** Dataset section **

------

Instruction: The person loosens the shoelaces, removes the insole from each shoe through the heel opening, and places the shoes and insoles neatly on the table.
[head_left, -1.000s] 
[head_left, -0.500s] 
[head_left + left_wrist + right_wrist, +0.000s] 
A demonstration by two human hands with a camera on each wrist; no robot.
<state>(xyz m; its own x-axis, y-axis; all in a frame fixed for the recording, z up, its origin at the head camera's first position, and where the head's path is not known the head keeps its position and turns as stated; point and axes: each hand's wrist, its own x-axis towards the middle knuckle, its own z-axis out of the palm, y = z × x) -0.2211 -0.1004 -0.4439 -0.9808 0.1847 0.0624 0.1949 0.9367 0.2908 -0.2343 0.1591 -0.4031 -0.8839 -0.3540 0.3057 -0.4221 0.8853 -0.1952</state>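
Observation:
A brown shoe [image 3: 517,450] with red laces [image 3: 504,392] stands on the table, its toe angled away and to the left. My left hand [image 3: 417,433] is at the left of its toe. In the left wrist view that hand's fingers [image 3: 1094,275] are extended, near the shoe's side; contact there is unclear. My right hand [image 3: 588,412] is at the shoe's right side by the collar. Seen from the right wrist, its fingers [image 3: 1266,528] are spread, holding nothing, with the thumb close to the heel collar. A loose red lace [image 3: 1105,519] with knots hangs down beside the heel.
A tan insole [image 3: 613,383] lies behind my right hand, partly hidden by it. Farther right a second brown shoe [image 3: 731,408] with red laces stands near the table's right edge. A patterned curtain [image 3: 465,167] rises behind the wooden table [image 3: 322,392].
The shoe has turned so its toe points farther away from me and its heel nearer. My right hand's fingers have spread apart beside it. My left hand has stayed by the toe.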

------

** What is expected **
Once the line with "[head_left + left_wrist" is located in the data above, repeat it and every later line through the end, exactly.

** Answer to this exercise **
[head_left + left_wrist + right_wrist, +0.000s] 
A demonstration by two human hands with a camera on each wrist; no robot.
<state>(xyz m; its own x-axis, y-axis; all in a frame fixed for the recording, z up, its origin at the head camera's first position, and where the head's path is not known the head keeps its position and turns as stated; point and axes: each hand's wrist, its own x-axis towards the middle knuckle, its own z-axis out of the palm, y = z × x) -0.2211 -0.1004 -0.4439 -0.9808 0.1847 0.0624 0.1949 0.9367 0.2908 -0.2343 0.1591 -0.4031 -0.8839 -0.3540 0.3057 -0.4221 0.8853 -0.1952</state>
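Observation:
A brown shoe [image 3: 517,450] with red laces [image 3: 504,392] stands on the table, its toe angled away and to the left. My left hand [image 3: 417,433] is at the left of its toe. In the left wrist view that hand's fingers [image 3: 1094,275] are extended, near the shoe's side; contact there is unclear. My right hand [image 3: 588,412] is at the shoe's right side by the collar. Seen from the right wrist, its fingers [image 3: 1266,528] are spread, holding nothing, with the thumb close to the heel collar. A loose red lace [image 3: 1105,519] with knots hangs down beside the heel.
A tan insole [image 3: 613,383] lies behind my right hand, partly hidden by it. Farther right a second brown shoe [image 3: 731,408] with red laces stands near the table's right edge. A patterned curtain [image 3: 465,167] rises behind the wooden table [image 3: 322,392].
The shoe has turned so its toe points farther away from me and its heel nearer. My right hand's fingers have spread apart beside it. My left hand has stayed by the toe.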

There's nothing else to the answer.